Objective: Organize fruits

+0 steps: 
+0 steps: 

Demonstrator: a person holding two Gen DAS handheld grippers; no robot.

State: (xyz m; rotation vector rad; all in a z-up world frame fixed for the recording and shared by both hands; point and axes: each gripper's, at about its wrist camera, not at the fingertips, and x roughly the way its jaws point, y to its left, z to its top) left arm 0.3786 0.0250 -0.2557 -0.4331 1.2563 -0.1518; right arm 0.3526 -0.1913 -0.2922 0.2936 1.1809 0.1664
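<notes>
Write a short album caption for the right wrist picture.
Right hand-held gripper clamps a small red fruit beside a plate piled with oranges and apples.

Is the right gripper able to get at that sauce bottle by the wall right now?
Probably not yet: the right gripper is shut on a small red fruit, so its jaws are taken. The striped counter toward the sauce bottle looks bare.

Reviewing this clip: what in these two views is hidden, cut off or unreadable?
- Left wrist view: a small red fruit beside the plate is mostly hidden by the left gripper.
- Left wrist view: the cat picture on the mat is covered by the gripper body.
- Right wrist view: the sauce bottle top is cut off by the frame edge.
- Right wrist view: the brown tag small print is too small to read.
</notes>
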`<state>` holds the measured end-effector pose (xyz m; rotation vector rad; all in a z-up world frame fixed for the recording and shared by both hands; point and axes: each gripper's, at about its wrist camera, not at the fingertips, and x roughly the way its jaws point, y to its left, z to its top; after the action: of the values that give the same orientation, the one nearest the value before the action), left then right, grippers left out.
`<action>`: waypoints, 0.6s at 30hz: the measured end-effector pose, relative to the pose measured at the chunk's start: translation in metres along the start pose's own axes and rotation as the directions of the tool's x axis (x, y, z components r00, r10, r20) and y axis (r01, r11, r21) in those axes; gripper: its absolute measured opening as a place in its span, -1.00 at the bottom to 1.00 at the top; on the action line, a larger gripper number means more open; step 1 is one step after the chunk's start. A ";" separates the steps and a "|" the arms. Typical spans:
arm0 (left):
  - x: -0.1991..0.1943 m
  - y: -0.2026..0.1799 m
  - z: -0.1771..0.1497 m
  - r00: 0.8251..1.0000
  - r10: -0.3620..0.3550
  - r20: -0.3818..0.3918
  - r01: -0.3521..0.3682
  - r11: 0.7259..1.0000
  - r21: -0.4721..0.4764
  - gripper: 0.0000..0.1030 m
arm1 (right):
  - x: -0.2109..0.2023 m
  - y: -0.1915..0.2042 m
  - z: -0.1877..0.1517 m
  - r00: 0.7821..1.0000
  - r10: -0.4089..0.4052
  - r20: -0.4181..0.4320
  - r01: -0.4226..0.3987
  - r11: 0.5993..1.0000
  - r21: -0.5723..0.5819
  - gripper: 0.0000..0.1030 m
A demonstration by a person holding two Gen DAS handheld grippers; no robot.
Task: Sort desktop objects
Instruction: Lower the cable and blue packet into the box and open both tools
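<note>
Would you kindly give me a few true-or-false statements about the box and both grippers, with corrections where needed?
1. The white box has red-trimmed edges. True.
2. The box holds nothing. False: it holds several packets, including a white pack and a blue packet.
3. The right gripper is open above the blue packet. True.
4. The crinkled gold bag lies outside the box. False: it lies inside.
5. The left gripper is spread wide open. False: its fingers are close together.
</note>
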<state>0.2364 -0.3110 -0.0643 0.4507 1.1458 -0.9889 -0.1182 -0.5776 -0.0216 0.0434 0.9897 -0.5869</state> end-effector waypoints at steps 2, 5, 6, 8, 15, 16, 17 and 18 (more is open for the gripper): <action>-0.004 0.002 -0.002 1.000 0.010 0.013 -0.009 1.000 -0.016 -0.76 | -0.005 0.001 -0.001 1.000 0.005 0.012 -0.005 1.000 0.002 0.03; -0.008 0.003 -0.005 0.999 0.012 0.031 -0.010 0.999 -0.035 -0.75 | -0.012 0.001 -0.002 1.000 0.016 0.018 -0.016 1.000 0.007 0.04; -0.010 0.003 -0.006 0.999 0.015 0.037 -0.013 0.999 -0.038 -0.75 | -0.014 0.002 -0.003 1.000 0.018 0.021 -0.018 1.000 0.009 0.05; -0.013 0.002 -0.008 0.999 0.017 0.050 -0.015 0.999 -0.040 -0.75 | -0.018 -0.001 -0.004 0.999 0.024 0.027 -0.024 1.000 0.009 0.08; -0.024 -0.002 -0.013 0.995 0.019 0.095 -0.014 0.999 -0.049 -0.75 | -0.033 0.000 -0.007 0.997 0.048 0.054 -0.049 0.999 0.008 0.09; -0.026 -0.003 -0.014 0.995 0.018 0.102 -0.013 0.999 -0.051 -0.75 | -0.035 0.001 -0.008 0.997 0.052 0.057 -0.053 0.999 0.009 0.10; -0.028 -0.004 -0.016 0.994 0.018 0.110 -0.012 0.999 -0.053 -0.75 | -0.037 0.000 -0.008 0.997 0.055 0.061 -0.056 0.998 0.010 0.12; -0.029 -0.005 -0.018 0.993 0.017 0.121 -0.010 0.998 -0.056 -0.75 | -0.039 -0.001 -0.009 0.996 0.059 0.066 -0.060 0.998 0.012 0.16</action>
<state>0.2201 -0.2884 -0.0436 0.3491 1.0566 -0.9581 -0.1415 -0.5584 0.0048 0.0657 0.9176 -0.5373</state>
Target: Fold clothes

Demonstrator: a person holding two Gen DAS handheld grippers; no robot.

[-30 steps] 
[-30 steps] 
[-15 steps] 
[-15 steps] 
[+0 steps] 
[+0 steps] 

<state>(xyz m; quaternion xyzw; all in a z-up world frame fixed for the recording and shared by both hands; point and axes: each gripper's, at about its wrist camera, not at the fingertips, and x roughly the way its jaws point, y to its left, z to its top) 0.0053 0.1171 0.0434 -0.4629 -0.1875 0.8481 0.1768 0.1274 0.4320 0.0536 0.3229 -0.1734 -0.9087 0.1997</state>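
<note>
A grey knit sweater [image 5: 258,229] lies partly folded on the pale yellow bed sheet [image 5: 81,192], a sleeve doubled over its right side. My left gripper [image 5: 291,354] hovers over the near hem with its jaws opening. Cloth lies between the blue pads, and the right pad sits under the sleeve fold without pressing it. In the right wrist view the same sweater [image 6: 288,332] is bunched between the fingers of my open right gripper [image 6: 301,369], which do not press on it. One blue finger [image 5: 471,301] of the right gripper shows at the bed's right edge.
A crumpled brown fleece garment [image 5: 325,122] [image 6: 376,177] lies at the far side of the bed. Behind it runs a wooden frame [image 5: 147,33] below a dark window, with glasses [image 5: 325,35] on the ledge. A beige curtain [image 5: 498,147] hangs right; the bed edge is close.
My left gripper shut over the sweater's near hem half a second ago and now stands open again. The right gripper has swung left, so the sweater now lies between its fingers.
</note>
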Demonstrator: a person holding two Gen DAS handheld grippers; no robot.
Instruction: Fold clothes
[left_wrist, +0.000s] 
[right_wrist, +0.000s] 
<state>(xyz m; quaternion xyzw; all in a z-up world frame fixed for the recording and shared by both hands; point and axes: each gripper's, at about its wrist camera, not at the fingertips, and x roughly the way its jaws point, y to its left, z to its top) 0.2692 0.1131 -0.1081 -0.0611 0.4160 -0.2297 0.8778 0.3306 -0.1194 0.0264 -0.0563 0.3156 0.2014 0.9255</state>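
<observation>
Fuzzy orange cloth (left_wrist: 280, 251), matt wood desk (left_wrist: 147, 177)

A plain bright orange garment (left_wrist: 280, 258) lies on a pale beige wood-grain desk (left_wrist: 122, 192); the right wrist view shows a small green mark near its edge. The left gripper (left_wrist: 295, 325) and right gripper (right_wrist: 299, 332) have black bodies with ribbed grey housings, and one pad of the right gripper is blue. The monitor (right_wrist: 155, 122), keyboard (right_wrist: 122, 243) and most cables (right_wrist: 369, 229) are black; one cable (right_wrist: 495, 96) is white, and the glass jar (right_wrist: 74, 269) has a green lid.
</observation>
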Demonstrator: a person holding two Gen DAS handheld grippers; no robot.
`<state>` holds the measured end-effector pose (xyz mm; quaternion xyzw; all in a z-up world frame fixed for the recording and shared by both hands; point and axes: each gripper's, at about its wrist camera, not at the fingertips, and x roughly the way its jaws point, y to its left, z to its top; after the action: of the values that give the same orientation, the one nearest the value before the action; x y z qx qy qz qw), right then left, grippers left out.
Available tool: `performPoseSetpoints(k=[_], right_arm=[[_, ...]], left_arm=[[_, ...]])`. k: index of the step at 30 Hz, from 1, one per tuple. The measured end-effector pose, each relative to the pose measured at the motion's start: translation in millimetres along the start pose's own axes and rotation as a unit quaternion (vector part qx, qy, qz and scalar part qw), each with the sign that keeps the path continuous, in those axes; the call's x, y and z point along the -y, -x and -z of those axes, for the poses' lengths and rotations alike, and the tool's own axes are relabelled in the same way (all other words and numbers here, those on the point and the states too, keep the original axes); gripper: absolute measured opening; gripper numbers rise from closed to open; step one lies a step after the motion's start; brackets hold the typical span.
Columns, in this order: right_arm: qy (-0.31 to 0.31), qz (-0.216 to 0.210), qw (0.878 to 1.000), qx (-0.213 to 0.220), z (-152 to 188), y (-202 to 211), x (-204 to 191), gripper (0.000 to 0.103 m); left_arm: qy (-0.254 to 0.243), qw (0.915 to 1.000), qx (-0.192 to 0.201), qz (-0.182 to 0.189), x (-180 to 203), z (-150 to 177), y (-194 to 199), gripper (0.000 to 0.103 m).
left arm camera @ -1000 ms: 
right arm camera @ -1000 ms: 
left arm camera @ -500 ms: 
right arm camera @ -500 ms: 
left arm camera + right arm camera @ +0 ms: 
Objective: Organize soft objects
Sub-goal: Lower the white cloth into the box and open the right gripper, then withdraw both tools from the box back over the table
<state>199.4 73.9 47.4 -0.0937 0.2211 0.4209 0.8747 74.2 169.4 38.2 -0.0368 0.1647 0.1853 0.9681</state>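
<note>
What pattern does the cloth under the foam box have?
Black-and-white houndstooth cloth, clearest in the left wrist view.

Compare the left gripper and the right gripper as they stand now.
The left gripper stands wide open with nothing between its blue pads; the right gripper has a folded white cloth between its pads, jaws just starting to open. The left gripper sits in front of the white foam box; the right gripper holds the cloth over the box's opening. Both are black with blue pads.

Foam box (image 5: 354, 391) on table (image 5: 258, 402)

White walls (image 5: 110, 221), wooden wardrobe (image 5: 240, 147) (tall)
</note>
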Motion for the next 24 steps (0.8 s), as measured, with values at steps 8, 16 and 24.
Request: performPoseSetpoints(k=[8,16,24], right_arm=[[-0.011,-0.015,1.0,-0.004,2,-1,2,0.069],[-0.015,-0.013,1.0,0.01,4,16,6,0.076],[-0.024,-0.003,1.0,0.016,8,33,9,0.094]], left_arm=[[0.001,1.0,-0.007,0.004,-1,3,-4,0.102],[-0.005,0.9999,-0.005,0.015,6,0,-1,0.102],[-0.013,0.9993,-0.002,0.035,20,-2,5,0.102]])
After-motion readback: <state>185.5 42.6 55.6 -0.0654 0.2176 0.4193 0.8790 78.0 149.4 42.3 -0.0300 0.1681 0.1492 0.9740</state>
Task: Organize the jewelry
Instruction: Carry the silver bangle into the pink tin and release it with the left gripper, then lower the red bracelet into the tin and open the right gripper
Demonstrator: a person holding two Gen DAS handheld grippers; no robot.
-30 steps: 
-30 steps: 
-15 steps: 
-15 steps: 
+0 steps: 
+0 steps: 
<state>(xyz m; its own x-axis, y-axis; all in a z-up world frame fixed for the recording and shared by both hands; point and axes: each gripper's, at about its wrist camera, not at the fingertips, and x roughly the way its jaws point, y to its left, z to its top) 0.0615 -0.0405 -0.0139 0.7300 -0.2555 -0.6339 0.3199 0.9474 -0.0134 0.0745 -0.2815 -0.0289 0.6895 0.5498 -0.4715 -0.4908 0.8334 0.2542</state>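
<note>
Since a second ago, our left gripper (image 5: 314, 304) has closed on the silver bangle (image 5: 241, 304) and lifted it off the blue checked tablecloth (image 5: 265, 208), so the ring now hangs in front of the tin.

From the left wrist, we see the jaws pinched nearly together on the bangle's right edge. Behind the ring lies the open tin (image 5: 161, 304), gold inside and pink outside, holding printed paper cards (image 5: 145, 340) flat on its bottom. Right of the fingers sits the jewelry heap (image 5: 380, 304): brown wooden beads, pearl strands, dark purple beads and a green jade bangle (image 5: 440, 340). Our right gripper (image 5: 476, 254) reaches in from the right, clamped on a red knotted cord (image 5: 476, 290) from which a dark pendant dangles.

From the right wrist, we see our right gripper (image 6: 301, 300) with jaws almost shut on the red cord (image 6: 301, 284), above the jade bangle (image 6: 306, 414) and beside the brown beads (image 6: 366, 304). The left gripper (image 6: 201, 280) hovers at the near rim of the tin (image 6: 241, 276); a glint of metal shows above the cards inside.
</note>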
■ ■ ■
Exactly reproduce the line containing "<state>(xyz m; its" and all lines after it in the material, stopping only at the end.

<state>(xyz m; its own x-axis, y-axis; all in a z-up world frame fixed for the recording and shared by both hands; point and axes: each gripper's, at about its wrist camera, not at the fingertips, and x roughly the way its jaws point, y to its left, z to its top) 0.0615 -0.0405 -0.0139 0.7300 -0.2555 -0.6339 0.3199 0.9474 -0.0134 0.0745 -0.2815 -0.0289 0.6895 0.5498 -0.4715 -0.4908 0.8334 0.2542</state>
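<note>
Since a second ago, our left gripper (image 5: 314, 304) has closed on the silver bangle (image 5: 241, 304) and lifted it off the blue checked tablecloth (image 5: 265, 208), so the ring now hangs in front of the tin.

From the left wrist, we see the jaws pinched nearly together on the bangle's right edge. Behind the ring lies the open tin (image 5: 161, 304), gold inside and pink outside, holding printed paper cards (image 5: 145, 340) flat on its bottom. Right of the fingers sits the jewelry heap (image 5: 380, 304): brown wooden beads, pearl strands, dark purple beads and a green jade bangle (image 5: 440, 340). Our right gripper (image 5: 476, 254) reaches in from the right, clamped on a red knotted cord (image 5: 476, 290) from which a dark pendant dangles.

From the right wrist, we see our right gripper (image 6: 301, 300) with jaws almost shut on the red cord (image 6: 301, 284), above the jade bangle (image 6: 306, 414) and beside the brown beads (image 6: 366, 304). The left gripper (image 6: 201, 280) hovers at the near rim of the tin (image 6: 241, 276); a glint of metal shows above the cards inside.
</note>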

That concludes the answer to this exercise.